Rush’s great talent is that, while initially irritating, he manages to quickly turn this persona around and emerge as a capable and likeable hero, his quick thinking and resourceful skills being the kind that would Macaulay Culkin proud.
Young Carly Adams and Thomas Bair who play the younger siblings Sally and Christopher respectively also deliver solid performances with what is (for child actors) some rather dark and challenging material with the pair managing to navigate between cheerful annoyance and believable fear and sadness. Bair especially is a rather cheerful little tyke whose enthusiastic acceptance of his new babysitter is rather disturbing, especially when she starts to turn up the craziness. I also sort of like how Bair seems to have little idea what kind of film he’s in and seems to be freewheeling it the entire time which makes for some funny moments.
The stand out performance, however, is without question Sarah Bolger’s unnerving and enigmatic performance in the title role. Bolger excels at creating a character whose initially sweet and charming personality has a disarming effect on those around her, while still hinting her darker intentions, her sweetness acting as a facade to lure in unsuspecting victims.
It’s once the plot gets up and running that Bolger gets to dive deeper into the role, revealing shades of sympathy behind the increasingly sinister exterior. That being said, Bolger with an unnerving smile coupled with a classic case of “crazy eyes” succeeds in making you feel all kinds of uneasy, a bit like she might brutally kill you, but she’ll be smiling as she does so. It’s a subtly sinister performance that I only wish could have been more fully realised and explored with a slightly longer runtime.
While the acting is top-notch throughout, the film itself is much more of a mixed bag with it often feeling at times like a short film that’s been stretch out to feature-length (and that’s in spite of my own personal wish for a longer runtime).
The film starts off strong with a brilliantly staged sequence that shows us a kidnapping from a distance, almost like we are some kind of voyeur hiding in the bushes, before moving on to some rather odd scenes such as a bathroom encounter between Jacob and Emelie that is all kinds of inappropriate.

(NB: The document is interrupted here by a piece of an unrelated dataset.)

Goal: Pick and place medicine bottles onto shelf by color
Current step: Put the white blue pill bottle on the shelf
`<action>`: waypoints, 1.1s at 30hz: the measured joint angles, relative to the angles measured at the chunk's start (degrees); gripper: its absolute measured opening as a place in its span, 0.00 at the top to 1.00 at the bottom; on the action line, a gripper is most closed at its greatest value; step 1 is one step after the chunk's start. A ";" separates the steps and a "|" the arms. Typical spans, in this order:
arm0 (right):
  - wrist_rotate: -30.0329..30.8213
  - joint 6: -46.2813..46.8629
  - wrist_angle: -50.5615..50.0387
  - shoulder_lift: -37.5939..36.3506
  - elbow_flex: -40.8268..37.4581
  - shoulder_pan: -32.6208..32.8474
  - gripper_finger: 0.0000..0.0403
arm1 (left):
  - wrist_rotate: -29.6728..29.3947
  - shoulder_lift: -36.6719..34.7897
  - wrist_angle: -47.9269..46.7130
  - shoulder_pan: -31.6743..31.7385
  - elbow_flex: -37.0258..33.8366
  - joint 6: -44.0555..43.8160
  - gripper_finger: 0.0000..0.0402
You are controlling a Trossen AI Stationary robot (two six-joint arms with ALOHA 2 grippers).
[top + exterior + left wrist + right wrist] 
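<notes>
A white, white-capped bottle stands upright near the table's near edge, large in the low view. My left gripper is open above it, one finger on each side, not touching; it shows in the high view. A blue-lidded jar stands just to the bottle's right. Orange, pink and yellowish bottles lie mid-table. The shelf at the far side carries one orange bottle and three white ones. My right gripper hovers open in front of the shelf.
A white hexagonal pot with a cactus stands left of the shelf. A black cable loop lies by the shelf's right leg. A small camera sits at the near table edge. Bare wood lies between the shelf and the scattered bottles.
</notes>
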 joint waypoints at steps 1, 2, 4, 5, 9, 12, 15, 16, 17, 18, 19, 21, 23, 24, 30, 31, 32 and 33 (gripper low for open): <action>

And that’s before we get to the sad death of the adorably named hamster Admiral Wubbles.
However, as it goes on, the film starts to run out of steam with the story running out of places to go aside from repeating itself. This rather slow race to the end is further hindered by the film-makers decision to have the power in the children’s house go out, leaving much of the finale in darkness, leaving crucial scenes (such as a fight sequence) rather difficult to see at times. The film’s ending is also a bit of a let down with too many moments of convenience that leave things feeling rushed and too neatly wrapped up.
It’s primarily down to the excellent central performances from Bolger and her young co-stars that despite its many issues, particularly in its second half, that Emelie succeeds as a solid horror thriller that manages to subvert the usual babysitter horror story in an entertaining fashion that keeps you engrossed until the final credits roll. Check it out if you’re curious.